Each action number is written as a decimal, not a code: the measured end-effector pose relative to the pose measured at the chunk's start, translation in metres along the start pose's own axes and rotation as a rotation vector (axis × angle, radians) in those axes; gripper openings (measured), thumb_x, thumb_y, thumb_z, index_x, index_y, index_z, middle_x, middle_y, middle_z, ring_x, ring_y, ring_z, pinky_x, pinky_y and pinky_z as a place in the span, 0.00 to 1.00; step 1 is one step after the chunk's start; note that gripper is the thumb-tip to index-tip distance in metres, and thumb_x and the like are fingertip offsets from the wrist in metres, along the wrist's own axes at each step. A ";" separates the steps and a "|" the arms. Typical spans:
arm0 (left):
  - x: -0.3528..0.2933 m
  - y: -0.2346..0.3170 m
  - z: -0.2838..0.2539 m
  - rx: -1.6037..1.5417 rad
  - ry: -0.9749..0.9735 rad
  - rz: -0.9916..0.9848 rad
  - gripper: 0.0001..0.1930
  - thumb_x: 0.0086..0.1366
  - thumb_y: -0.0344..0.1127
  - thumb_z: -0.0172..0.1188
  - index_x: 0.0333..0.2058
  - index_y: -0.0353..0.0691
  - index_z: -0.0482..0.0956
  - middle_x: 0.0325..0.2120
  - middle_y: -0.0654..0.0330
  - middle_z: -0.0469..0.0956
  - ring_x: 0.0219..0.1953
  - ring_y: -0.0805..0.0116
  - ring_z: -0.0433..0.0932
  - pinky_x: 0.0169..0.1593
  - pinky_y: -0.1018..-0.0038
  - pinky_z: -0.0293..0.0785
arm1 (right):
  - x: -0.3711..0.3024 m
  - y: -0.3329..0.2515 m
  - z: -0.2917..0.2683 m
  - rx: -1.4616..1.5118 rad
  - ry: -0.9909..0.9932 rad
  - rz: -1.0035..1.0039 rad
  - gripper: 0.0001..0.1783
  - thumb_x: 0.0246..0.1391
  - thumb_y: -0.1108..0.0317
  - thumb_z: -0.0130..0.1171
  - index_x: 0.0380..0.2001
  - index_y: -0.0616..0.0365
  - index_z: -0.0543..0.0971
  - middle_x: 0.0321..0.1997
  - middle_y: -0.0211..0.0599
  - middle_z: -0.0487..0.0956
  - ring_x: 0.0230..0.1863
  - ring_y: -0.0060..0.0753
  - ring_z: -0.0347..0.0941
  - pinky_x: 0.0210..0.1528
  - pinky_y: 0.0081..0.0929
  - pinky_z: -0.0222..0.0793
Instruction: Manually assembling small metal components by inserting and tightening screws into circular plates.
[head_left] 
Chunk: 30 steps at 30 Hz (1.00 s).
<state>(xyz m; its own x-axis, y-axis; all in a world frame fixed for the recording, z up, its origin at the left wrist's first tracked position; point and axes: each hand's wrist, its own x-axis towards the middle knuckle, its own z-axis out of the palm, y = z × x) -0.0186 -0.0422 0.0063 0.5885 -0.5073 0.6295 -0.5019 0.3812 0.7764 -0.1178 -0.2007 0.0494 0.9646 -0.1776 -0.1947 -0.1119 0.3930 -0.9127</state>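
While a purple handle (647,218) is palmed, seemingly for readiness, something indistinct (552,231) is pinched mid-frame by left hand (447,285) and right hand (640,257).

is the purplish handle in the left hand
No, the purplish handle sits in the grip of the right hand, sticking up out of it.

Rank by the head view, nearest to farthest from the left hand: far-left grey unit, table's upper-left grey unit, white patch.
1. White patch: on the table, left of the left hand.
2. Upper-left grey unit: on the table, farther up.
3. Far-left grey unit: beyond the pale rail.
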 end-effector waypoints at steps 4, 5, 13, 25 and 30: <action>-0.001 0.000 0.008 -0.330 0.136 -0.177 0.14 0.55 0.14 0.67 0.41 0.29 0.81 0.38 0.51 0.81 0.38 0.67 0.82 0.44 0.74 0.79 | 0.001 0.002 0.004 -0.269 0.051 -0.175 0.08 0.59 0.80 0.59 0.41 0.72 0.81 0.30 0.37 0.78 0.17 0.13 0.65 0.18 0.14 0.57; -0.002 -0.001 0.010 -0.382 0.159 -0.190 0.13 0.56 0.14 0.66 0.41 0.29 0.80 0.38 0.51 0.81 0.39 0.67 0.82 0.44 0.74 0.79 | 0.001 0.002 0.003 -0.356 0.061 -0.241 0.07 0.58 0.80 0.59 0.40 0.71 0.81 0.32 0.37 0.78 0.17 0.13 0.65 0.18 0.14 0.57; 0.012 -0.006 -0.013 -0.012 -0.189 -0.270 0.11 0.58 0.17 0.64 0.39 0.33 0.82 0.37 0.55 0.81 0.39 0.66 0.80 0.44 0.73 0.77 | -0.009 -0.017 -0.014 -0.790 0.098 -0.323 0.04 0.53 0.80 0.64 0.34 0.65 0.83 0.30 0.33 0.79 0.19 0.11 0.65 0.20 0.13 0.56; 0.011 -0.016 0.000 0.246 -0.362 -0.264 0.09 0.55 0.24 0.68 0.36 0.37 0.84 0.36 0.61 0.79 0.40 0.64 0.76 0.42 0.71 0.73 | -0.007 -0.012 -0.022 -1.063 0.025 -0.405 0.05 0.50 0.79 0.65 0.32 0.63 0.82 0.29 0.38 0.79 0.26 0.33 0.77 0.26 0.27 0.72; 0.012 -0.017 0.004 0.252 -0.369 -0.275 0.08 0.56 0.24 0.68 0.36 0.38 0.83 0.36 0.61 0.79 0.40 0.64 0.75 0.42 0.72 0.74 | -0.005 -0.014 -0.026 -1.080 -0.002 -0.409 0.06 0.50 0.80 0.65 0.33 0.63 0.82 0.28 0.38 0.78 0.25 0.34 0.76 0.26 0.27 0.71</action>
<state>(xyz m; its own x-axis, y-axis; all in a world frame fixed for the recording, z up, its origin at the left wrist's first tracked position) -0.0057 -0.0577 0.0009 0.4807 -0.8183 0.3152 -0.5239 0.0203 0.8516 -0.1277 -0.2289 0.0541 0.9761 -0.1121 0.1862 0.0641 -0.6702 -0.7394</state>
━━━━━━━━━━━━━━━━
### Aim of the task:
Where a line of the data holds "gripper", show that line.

### Response to the task:
Each action number is written as a decimal, not a code: the measured end-effector pose relative to the pose measured at the chunk's start, translation in metres along the start pose's own axes and rotation as a rotation vector (axis × angle, radians) in those axes; gripper openings (measured), thumb_x, thumb_y, thumb_z, index_x, index_y, index_z, middle_x, middle_y, middle_z, ring_x, ring_y, ring_z, pinky_x, pinky_y and pinky_z as a place in the span, 0.00 to 1.00; step 1 is one step after the chunk's start; note that gripper is the thumb-tip to index-tip distance in metres, and thumb_x and the like are fingertip offsets from the wrist in metres, along the wrist's own axes at each step. A ";" separates the steps and a "|" the arms. Typical spans:
  - gripper: 0.0001..0.1930
  - gripper: 0.0001..0.1783

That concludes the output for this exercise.